In a state that is 44 percent renters, it will likely be the tenants themselves who decide the measure’s fate. 

A UC Berkeley IGS poll from early August shows that 40 percent of likely voters are in favor of the measure, 34 percent are opposed and 26 percent are undecided, so there are still many votes up for grabs before election day. 

AHF just started running its first television ads, set to the tune of The Mamas and the Papas’ “California Dreamin’” but with the lyrics changed to “California’s Leavin’” with images of people packing up to leave the state. 

As a 501(c)3, HRC-SF is not allowed to campaign for the measure, Zamudio said. But if tenants ask what staffers think about the legislation, they are allowed to respond as individuals, not as the organization as a whole, that they support it and why.

The No on 33 campaign hasn’t spent much of its nearly $50 million war chest yet, with $19 million coming from the California Association of Realtors and $17.5 from the California Apartment Association, according to state filings. But that will start to change as election day draws closer, Click said. 

Some of those efforts will focus on going straight to renters with a message about how Prop. 33 could “hurt our housing system writ large,” he said, through both lack of new construction and reducing the quality of existing housing stock because owners won’t have the funds for maintenance.

CAA CEO Tom Bannon said at the Marcus & Millichap webinar that the organization is coming up with talking points for owners and property managers to discuss with tenants who want to know how Prop. 33 could affect them.

He added that 28 percent of the state’s rental stock is single-family rentals, and that single-family owners might decide to take their homes off the rental market if they are not exempt from rent control, an argument that could resonate with renters. 

CAA has also put nearly $27 million behind a separate ballot measure designed to curb Weinstein’s influence on future elections. Prop. 34 says that health care providers who utilize government programs to access discounted medications for their low-income populations; spend $100 million on expenses other than direct care; own and operate apartment buildings; and have received at least 500 severe health and safety violations in the last decade — a list of criteria that only seems to apply to AHF — must spend at least 98 percent of their drug sale revenue on patient care or risk having their state license and tax exempt status revoked.

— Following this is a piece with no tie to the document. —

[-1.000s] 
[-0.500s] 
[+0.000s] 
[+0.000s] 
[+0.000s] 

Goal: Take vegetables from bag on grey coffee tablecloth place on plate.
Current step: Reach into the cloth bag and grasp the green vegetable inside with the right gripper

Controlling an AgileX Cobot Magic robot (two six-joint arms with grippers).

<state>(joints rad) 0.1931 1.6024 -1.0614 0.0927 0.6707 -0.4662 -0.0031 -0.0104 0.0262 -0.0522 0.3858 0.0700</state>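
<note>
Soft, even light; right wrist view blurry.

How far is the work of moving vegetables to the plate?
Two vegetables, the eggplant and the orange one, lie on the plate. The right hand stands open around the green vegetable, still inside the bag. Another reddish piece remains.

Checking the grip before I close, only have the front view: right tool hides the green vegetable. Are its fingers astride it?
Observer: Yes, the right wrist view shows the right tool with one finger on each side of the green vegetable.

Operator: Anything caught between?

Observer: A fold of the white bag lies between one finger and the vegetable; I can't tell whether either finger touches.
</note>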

The measure appears to be an acknowledgement that, even if Prop. 33 fails this time around, it is likely to pop up again on another ballot in the not-too-distant future. 

Zamudio noted that it took property owners many years to get Costa-Hawkins passed, so she’s not surprised that it has taken several attempts to have it repealed. She said that tenant rights groups will not give up if it is defeated once again in November. 

“It takes a while to change things,” she said.